Chapter one and two constitutes the first module of the course.
Drug discovery pipeline
This section focuses on the concept of target-based discovery and the drug-discovery pipeline. In addition, concepts and practices of phenotype-based drug discovery are introduced.
I recommend a resource provided by the course’s instructor: for the general audience, a video made by Roche Pharma Research and Early Development (Roche pRED), highlights very well the principle of target identification. This is the link to the video, available on Youtube.com. I recommend this video not because I work for Roche pRED, but because it uses cartoons and simple languages to show how target identification in principle works.

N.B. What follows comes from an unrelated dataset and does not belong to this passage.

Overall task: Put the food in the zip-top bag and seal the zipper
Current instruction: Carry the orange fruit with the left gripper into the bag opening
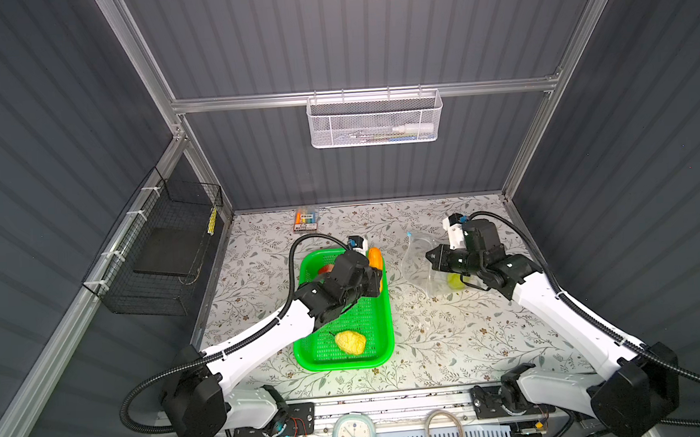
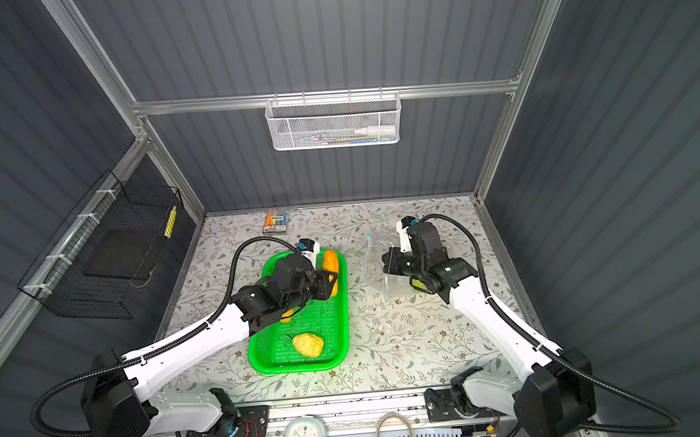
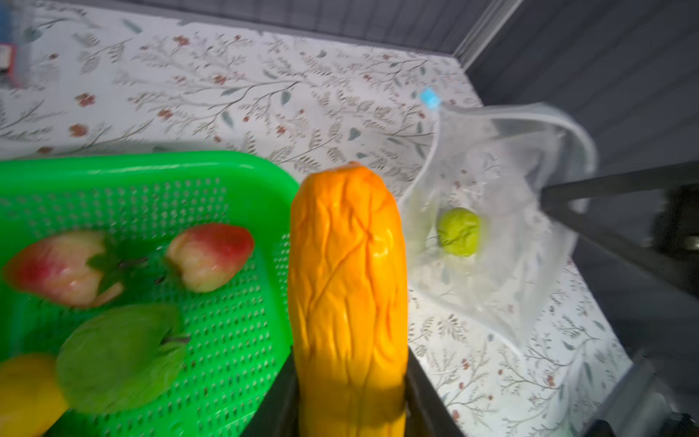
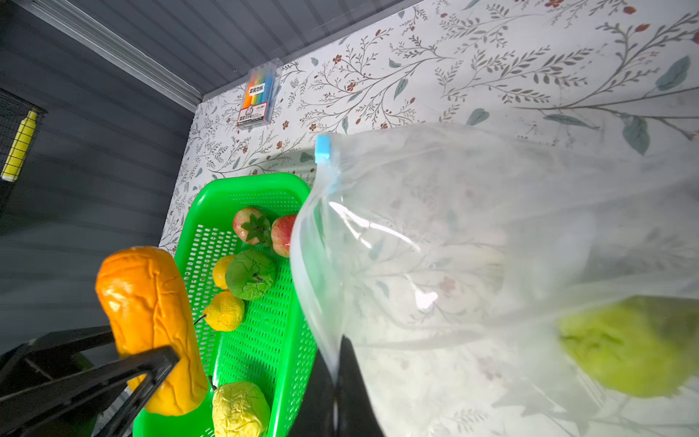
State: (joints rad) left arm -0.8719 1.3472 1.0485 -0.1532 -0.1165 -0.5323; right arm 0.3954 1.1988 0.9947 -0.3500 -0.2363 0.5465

The three phases of clinical trials are Phase I (mainly for safety reasons, with 10-20 enrolled persons), Phase II (mainly for efficacy, with 100-200 enrolled patients), and Phase III (for regulatory approval, with 1,000-2,000 enrolled patients). In some cases, such as the Influenza Resistance Information Study (IRIS) study that I was participating, a Phase IV study is needed to monitor the efficacy, and sometimes like in the Influenza study, the consequences (e.g. viral mutation) of the drug.
Phase Ia and Ib
Phase I trials are divided into two parts: phase Ia and Ib. Phase Ia studies are usually very small and normally only involve healthy volunteers. It is about short-term safety information and beginning to understand the half-life and metabolism of the drug in humans. In Phase Ib, patients (not healthy volunteers) are participating so researchers can understand how the disease state affects short-term safety, half-life, and metabolism of the clinical candidates.

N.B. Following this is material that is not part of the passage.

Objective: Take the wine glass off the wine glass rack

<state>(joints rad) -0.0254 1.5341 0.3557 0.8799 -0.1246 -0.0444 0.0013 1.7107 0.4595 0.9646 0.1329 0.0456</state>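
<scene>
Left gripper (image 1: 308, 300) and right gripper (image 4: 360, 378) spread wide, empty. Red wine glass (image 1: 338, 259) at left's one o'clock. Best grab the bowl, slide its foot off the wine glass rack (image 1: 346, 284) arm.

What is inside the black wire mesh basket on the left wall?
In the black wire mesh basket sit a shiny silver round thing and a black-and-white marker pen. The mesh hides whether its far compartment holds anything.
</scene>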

In case highly toxic compounds (e.g. for oncology) are tested, phase Ia can recruit patients instead of healthy volunteers.
Phase IIa and IIb
In non-oncology indications, Phase IIa provides the hypothesis, i.e. the efficacy and/or mechanisms (proof of concept, proof of mechanism) of the drug in a limited number of patients. It may include some dose range exploration, but does not need to.
Phase IIb, in a larger group of patients, represents the definitive dose-range or finding, i.e. determining the doses that show efficacy with minimal side effects.
The Phase IIb study is designed to guide the dose selection for the larger, pivotal Phase III studies. Phase IIb studies also typically use the expected final formulation of the drug, while Phase IIa does not.
Intellectual property and patent
Currently, a patent has a term of 20 years. Drug patents are usually filed around the preclinical stage in order to prevent other companies adopting the same idea and filing their own patents.
The anecdotes on Ranitidine and Ritonavir show that polymorphism, i.e. different crystallisation forms of the same drug molecules, can have effects on bioavailability and can complicate the patenting process.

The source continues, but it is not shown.